La Romania ha accesso a 2,13 miliardi di euro di fondi non rimborsabili dell’Unione europea attraverso il Programma per una transizione giusta (2021-2027) per sostenere la transizione verde di sei contee, dove operano alcuni dei maggiori inquinatori industriali del Paese.

Nei quasi tre anni trascorsi dall’approvazione del programma sono stati presentati 500 progetti, ma la Romania non ha ancora avuto accesso a questi fondi UE. Il programma è bloccato, avverte Eliza Barnea, esperta di Bankwatch e membro del Comitato di monitoraggio che ne supervisiona l’attuazione, in un’intervista a PressOne. Aggiunge che, in assenza di una visione integrata del programma, gli effetti sociali ed economici in queste regioni potrebbero destabilizzarle.

Cosa pensa dei progetti selezionati per il finanziamento tramite il Programma per una transizione giusta? Sembrano soddisfare lo scopo del programma?

Non c’è sufficiente trasparenza sulla destinazione effettiva di questi fondi. Sono membro del Comitato di monitoraggio del programma e, con l’avanzare del processo, il ministero degli Investimenti e dei Progetti Europei dovrebbe pubblicare sul suo sito web un elenco dei progetti che stanno procedendo alla fase di aggiudicazione.

Purtroppo, tale elenco non è sufficientemente dettagliato da consentire un’analisi trasparente di come vengono utilizzati i fondi. Si può vedere il numero del progetto, il nome dell’azienda, l’importo da aggiudicare o già aggiudicato, ma nella descrizione dell’attività si legge spesso qualcosa di vago come "diversificazione della produzione", che non dice nulla. Quindi, in termini quantitativi, non saprei dire se il 20% sarà destinato alla decarbonizzazione della produzione o il 30% a qualche altro obiettivo.

Quindi, al momento, è possibile stimare in che misura vedremo l’implementazione dell’energia verde entro il 2027?

No.

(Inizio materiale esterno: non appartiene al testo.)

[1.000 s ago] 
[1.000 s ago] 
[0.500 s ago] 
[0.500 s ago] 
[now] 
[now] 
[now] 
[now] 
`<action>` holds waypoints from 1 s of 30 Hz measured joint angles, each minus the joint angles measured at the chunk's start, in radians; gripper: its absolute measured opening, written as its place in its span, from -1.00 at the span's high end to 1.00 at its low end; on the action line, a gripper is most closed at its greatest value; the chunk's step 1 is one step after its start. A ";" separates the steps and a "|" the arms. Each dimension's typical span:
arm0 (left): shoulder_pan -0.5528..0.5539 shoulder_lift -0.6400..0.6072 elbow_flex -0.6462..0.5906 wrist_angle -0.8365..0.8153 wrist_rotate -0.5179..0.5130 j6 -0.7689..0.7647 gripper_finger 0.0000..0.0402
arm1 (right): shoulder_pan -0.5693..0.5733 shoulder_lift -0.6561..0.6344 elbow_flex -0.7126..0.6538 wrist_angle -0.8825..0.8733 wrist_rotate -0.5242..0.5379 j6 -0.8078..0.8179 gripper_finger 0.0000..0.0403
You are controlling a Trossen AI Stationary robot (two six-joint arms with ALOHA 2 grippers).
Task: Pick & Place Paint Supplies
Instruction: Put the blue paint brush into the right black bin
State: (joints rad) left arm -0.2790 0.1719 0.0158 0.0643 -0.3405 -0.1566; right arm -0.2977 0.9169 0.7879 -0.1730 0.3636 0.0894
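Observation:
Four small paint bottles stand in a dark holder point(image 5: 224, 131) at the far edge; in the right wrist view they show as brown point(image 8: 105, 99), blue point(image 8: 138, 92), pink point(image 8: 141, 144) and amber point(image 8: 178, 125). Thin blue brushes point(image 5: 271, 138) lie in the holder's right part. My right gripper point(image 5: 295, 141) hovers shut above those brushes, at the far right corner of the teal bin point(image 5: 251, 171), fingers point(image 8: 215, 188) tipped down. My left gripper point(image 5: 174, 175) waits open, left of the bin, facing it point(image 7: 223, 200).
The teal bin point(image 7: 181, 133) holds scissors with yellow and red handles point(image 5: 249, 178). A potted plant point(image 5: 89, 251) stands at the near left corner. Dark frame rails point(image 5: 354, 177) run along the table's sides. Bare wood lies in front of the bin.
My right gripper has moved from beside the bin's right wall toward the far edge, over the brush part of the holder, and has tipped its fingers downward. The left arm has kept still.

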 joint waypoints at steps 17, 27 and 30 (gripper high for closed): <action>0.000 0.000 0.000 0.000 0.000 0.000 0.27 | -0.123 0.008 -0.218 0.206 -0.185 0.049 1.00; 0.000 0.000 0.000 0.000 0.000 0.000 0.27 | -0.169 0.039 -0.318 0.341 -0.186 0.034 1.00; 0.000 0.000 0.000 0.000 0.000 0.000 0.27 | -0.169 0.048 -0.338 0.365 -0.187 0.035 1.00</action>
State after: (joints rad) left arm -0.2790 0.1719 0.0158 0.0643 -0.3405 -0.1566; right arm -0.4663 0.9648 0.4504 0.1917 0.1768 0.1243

L’unico bando finora è stato destinato alle PMI, che hanno avuto la possibilità di investire in fonti di energia rinnovabile. Ma, ancora una volta, in questa situazione, non sappiamo in che misura lo abbiano effettivamente fatto. Secondo il programma, dovrebbero essere lanciati altri bandi per le energie rinnovabili e la mobilità sostenibile, ma purtroppo non sono ancora stati aperti. L’intero programma è in forte ritardo.

C’è stata persino una lettera della Commissione europea, a seguito di un audit del Programma per una transizione giusta, che ha evidenziato il rischio di disimpegno dei fondi, poiché a fine giugno solo il 2,64% dello stanziamento era stato effettivamente erogato ai beneficiari.

Questi pagamenti provenivano dal prefinanziamento fornito dalla Commissione all’inizio del programma per agevolarne l’avvio. Dopo aver utilizzato questo prefinanziamento, inizia l’assorbimento effettivo; e per l’assorbimento effettivo siamo allo 0%, il che significa che non sono stati richiesti rimborsi alla Commissione.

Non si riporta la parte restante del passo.